■ **Try it**
Take the entries below and print, exactly, the stretch from the line containing "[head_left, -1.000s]" through the line containing "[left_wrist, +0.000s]", both included.

++++

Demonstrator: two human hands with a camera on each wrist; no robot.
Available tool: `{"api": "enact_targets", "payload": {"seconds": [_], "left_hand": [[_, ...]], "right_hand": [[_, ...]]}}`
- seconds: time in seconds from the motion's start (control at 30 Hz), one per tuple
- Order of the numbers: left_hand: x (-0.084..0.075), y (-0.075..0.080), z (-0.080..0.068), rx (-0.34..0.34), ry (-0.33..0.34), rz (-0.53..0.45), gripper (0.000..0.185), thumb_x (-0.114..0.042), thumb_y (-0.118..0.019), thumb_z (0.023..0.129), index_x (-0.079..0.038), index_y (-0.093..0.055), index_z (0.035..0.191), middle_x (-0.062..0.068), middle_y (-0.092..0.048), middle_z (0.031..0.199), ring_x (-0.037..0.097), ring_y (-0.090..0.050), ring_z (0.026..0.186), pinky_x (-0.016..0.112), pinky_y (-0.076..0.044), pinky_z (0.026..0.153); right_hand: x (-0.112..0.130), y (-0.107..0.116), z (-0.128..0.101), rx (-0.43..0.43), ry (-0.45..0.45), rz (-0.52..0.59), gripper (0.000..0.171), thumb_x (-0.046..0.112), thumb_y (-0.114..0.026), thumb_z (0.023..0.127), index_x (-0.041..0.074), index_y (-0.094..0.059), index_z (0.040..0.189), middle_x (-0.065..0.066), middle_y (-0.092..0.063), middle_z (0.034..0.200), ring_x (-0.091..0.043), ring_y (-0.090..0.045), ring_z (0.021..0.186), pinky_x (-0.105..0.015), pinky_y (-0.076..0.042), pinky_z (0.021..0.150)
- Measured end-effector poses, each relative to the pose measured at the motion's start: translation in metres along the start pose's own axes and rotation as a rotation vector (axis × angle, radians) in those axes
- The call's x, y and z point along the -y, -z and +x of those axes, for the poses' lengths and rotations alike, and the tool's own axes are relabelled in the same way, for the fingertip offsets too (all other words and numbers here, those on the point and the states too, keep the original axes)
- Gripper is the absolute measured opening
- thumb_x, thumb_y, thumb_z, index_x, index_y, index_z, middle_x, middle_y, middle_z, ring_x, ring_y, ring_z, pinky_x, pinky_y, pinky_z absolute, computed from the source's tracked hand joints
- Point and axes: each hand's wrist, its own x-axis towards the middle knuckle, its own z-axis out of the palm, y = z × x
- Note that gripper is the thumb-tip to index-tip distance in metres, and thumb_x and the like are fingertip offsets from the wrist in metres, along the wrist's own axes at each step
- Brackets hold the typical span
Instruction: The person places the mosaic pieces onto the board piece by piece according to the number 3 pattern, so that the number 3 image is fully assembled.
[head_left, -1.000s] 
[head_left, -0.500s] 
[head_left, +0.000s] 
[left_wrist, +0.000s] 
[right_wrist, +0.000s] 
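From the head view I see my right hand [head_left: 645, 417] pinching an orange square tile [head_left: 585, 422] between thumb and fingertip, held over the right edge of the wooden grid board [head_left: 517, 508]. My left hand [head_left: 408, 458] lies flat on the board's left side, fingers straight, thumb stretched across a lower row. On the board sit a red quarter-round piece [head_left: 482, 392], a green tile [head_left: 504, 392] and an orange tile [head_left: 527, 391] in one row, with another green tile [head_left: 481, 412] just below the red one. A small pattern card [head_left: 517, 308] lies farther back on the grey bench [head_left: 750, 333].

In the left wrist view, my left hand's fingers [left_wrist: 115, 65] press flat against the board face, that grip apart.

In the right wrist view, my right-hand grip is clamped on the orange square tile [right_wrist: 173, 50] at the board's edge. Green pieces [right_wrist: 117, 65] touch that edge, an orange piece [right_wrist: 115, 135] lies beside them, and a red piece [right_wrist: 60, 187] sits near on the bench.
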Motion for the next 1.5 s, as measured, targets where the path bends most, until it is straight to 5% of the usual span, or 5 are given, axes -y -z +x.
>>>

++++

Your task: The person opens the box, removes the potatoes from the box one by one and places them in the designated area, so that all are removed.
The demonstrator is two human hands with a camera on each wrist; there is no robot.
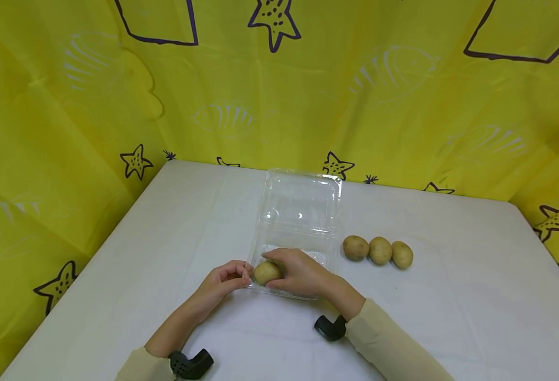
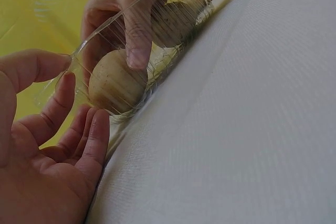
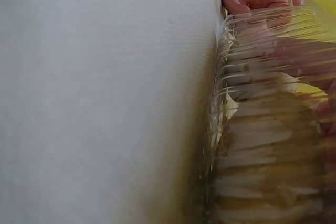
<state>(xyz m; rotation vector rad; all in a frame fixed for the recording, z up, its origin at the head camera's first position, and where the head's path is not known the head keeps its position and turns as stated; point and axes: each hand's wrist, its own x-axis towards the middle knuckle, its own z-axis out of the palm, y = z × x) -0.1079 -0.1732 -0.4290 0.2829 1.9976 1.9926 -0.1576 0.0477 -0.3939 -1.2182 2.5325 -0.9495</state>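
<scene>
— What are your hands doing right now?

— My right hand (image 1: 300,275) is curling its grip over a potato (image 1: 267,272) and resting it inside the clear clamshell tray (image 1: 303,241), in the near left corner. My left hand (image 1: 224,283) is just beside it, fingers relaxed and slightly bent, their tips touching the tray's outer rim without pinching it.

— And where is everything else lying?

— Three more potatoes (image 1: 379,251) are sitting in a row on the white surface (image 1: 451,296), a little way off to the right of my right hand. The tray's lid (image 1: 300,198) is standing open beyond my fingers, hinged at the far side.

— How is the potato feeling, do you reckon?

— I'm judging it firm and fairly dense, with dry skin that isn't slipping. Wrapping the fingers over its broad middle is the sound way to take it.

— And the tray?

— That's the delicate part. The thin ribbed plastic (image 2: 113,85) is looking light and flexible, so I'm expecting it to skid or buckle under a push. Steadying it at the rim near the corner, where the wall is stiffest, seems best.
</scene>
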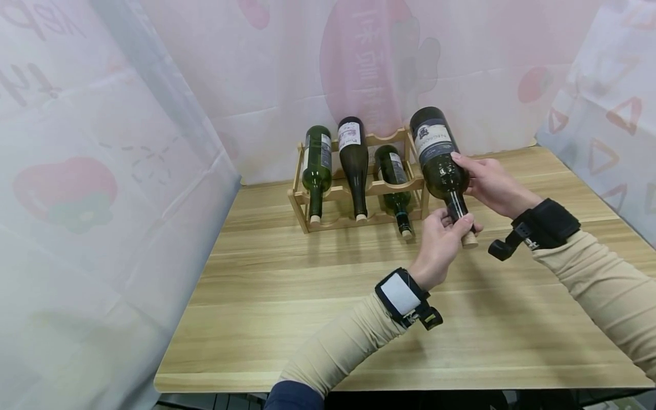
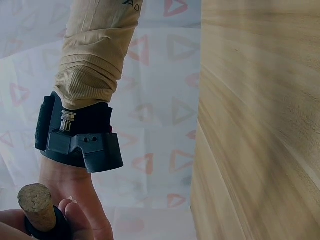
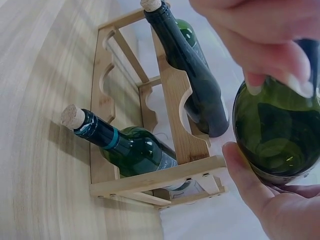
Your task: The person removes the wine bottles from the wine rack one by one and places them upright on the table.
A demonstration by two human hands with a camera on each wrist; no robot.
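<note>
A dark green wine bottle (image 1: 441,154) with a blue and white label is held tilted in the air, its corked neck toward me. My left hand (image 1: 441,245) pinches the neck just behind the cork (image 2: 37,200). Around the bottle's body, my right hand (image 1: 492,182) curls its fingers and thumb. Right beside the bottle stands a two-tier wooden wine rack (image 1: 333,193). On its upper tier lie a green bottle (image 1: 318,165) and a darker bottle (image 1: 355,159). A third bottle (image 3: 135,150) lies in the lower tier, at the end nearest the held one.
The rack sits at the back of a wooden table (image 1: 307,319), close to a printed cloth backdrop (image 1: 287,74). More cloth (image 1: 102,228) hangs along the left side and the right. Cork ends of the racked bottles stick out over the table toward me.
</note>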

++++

■ **Solution**
[head_left, -1.000s] 
[head_left, -0.500s] 
[head_left, +0.000s] 
[left_wrist, +0.000s] 

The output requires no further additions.